**Exercise description**
Copy exactly the lines of the records below, and only those lines, beginning with the line that contains "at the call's" and ending with the line that contains "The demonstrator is".

**Study material**
Content starts
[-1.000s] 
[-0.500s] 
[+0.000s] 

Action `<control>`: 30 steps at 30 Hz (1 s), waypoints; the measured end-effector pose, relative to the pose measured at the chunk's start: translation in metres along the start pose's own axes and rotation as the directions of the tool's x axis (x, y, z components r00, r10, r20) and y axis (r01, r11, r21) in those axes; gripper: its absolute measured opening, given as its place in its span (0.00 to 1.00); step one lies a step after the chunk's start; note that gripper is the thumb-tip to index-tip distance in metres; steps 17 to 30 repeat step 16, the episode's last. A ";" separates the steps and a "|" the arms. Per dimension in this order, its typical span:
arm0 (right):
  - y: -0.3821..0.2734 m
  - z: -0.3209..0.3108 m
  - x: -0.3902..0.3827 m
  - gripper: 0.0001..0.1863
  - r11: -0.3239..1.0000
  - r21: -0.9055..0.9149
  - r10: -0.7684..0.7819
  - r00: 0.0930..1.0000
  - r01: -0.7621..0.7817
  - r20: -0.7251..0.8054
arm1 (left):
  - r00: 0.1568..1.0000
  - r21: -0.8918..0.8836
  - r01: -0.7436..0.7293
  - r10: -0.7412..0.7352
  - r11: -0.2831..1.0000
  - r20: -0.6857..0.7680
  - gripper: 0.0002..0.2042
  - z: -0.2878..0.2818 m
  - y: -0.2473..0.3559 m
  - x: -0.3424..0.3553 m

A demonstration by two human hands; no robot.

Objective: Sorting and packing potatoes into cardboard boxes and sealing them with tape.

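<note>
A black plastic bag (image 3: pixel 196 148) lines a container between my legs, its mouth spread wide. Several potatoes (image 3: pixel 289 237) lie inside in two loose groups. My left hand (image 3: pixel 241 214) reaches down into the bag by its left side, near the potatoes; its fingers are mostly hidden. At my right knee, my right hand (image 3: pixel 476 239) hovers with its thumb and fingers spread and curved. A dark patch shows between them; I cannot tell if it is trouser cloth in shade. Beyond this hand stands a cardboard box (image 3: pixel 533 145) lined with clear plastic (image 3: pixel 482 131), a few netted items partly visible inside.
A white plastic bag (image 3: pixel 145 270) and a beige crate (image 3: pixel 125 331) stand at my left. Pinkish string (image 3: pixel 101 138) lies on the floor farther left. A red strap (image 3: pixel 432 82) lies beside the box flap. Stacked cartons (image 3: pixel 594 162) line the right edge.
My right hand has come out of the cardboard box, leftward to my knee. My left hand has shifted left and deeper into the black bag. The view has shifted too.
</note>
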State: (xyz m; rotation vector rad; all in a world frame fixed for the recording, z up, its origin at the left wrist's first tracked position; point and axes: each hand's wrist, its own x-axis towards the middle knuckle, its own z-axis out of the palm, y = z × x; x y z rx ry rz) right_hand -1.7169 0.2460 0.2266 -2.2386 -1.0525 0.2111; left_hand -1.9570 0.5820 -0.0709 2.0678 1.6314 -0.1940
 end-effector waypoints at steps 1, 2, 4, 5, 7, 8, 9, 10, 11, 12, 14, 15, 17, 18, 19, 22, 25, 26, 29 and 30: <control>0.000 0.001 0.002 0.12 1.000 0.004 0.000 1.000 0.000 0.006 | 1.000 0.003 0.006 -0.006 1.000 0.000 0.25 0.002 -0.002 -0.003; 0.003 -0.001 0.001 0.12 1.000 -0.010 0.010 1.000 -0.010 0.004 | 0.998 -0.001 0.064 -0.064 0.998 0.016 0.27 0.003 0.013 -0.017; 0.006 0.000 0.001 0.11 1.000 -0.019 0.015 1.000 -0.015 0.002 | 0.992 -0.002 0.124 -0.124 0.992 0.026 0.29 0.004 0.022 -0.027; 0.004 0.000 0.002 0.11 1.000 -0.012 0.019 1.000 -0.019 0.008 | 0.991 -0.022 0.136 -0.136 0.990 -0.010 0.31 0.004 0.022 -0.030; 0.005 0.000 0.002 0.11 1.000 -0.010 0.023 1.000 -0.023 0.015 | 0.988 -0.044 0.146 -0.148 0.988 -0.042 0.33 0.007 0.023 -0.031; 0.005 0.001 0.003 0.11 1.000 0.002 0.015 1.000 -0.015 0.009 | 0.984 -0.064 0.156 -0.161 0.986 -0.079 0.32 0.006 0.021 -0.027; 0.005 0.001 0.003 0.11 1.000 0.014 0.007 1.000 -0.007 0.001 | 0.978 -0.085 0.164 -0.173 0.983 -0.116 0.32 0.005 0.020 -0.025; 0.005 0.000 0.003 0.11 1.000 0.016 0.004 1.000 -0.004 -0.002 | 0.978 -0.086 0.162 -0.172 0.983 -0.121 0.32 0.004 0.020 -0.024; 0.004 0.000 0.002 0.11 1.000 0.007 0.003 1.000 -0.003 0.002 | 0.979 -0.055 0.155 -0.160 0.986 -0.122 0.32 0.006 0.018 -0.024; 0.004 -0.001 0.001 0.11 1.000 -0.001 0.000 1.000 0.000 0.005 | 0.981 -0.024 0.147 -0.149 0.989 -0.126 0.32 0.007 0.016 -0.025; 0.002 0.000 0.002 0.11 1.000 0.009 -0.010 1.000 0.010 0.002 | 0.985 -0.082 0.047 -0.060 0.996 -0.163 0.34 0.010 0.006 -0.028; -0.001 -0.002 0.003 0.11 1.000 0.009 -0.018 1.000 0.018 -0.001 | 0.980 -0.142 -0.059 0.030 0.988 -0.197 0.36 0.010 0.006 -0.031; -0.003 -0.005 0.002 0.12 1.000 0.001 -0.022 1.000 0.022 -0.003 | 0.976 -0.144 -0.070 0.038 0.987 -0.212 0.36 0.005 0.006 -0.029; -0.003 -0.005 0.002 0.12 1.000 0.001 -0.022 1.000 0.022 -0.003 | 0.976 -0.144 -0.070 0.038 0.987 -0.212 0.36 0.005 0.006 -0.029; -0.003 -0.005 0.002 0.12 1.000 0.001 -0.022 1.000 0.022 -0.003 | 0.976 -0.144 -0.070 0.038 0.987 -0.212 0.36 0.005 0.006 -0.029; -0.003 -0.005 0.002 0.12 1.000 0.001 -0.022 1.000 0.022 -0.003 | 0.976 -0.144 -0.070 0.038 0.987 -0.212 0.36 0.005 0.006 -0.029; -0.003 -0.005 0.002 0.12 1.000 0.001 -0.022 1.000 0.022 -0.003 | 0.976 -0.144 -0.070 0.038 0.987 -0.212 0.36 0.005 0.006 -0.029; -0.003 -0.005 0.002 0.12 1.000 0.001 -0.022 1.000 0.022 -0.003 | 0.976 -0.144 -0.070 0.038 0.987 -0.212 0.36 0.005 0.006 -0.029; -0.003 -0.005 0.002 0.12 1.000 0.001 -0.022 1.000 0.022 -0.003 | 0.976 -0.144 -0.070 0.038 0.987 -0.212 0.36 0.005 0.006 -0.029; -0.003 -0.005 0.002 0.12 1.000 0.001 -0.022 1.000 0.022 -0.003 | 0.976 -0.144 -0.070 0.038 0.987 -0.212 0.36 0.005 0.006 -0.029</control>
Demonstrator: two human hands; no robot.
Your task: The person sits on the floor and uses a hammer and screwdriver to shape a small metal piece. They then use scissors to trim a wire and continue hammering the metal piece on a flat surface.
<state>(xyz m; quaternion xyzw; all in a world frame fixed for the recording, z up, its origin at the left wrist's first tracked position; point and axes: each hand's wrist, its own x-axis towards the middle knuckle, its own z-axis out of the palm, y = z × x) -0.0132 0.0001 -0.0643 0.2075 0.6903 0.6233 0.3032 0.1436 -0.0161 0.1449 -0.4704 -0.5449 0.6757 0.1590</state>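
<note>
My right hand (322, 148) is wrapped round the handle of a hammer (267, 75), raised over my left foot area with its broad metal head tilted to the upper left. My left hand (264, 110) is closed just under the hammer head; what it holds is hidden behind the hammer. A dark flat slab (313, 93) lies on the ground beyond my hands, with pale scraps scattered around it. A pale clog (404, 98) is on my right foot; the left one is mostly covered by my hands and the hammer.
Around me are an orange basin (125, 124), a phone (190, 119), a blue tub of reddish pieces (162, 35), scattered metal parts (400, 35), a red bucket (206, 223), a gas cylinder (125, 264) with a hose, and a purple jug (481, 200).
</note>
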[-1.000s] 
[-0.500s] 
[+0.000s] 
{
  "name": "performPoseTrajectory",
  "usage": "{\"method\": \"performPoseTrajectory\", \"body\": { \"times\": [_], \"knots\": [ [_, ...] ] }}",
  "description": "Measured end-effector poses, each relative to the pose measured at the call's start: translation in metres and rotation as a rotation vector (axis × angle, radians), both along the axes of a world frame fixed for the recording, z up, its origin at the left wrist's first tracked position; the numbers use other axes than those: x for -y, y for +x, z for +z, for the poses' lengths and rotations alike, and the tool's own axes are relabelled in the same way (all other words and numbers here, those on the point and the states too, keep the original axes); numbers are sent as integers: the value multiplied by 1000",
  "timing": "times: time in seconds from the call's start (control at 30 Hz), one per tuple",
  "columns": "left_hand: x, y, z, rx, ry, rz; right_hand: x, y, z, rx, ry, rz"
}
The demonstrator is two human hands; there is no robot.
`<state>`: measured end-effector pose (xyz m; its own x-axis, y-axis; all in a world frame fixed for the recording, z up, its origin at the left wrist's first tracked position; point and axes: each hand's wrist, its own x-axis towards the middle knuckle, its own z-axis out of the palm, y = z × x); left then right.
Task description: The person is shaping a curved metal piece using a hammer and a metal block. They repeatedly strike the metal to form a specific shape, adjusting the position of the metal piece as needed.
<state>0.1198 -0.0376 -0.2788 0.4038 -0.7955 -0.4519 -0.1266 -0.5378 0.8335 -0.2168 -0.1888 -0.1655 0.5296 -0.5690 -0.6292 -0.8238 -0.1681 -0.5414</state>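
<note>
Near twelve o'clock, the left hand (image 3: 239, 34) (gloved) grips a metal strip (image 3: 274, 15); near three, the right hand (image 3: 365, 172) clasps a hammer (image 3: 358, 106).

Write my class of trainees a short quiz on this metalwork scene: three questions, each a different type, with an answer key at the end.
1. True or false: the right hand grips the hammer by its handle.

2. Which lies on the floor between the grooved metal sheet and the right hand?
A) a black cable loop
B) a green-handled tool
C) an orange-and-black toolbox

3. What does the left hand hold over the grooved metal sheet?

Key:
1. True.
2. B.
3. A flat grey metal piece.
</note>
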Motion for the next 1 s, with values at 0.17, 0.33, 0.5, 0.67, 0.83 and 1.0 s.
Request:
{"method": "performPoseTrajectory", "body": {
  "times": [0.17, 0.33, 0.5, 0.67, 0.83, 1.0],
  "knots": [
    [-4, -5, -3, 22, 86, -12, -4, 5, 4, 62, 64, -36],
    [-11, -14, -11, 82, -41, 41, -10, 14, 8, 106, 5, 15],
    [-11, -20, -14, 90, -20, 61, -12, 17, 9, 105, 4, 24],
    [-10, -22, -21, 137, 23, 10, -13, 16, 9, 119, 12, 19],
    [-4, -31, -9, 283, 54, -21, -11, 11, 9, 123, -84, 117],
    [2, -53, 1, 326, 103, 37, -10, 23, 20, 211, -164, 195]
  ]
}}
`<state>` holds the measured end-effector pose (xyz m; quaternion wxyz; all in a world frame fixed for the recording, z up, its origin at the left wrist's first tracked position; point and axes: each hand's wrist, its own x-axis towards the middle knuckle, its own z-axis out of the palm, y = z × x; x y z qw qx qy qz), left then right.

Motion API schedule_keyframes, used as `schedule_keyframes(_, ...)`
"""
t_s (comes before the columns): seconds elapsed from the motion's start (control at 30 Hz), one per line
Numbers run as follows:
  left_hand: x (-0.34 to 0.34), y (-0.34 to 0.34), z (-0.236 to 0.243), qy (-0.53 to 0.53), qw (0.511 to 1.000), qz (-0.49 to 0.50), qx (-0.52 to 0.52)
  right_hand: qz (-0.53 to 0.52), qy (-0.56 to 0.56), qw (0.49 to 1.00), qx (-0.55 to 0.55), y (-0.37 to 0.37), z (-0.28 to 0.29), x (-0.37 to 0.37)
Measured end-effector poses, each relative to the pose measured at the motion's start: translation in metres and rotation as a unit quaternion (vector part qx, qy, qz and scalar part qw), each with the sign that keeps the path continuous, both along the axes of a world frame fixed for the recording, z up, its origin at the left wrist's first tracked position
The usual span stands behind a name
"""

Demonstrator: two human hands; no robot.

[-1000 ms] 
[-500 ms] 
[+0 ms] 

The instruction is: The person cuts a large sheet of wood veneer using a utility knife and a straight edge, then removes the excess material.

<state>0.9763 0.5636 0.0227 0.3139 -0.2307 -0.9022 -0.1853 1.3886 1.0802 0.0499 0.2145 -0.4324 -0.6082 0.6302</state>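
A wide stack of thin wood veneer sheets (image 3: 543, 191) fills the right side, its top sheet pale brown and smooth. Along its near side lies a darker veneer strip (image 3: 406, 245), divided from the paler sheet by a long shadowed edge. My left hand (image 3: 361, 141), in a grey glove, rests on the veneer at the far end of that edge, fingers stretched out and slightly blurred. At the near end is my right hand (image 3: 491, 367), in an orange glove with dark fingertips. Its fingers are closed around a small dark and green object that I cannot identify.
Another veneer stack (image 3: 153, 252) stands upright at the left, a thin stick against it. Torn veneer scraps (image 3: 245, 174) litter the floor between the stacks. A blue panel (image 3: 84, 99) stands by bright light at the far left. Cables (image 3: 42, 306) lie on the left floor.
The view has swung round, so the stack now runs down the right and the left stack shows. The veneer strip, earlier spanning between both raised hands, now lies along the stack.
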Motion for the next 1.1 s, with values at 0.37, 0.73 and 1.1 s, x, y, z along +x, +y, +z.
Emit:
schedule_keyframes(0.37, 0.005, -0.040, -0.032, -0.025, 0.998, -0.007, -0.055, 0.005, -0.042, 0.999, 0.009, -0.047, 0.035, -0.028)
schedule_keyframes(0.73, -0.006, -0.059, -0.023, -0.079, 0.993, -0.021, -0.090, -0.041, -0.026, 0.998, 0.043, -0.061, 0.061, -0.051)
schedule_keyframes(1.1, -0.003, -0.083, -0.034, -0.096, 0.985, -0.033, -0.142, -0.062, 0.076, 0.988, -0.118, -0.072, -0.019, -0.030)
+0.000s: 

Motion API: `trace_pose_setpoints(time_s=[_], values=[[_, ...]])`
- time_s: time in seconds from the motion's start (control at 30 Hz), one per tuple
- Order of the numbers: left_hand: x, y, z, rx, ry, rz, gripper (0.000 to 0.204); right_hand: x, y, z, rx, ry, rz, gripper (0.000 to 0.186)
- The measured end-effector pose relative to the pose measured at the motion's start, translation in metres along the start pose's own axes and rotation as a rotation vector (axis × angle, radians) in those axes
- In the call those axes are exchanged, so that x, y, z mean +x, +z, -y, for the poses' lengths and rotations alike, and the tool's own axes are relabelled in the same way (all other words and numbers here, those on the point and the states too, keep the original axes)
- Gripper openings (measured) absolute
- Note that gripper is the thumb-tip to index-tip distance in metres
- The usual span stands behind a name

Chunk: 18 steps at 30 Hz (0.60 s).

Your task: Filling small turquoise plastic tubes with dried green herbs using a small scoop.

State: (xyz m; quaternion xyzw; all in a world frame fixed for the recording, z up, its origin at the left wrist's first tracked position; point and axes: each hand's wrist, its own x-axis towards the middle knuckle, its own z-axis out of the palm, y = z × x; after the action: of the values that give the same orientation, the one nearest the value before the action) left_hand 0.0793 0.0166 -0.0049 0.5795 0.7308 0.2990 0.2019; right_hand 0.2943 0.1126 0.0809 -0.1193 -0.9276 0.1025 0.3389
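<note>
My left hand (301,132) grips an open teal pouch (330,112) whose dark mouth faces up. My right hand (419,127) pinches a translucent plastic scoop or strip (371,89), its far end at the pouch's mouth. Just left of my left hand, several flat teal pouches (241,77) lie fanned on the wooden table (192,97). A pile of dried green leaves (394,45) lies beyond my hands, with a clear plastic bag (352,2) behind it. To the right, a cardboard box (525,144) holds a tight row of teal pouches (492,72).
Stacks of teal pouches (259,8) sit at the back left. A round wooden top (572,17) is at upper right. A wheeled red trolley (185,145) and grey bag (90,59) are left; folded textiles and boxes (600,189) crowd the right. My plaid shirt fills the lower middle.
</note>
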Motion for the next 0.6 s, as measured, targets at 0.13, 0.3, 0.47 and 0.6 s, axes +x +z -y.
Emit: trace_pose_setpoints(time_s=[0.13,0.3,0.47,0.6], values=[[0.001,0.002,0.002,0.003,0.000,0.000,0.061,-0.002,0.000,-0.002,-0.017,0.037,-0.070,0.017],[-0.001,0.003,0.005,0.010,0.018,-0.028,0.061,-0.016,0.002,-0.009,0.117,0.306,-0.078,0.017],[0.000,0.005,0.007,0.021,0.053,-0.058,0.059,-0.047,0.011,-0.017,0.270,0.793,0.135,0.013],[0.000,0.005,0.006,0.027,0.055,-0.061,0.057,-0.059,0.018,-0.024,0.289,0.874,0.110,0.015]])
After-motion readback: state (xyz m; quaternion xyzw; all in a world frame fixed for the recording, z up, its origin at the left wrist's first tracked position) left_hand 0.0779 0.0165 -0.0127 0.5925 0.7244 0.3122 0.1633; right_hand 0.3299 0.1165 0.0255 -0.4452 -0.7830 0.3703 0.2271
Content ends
**Output of the task**
  "description": "Measured end-effector poses, each relative to the pose measured at the call's start: translation in metres and rotation as a rotation vector (axis × angle, radians), both along the axes of a world frame fixed for the recording, z up, its origin at the left wrist's first tracked position; the numbers use other axes than those: x for -y, y for +x, z for +z, for the poses' lengths and rotations alike, and the tool's own axes are relabelled in the same way (all other words and numbers here, those on the point and the states too, keep the original axes); numbers are sent as integers: the value multiplied by 1000",
  "timing": "times: time in seconds from the call's start (control at 30 Hz), one per tuple",
  "columns": "left_hand: x, y, z, rx, ry, rz; right_hand: x, y, z, rx, ry, rz"
}
The demonstrator is two human hands; there is no robot.

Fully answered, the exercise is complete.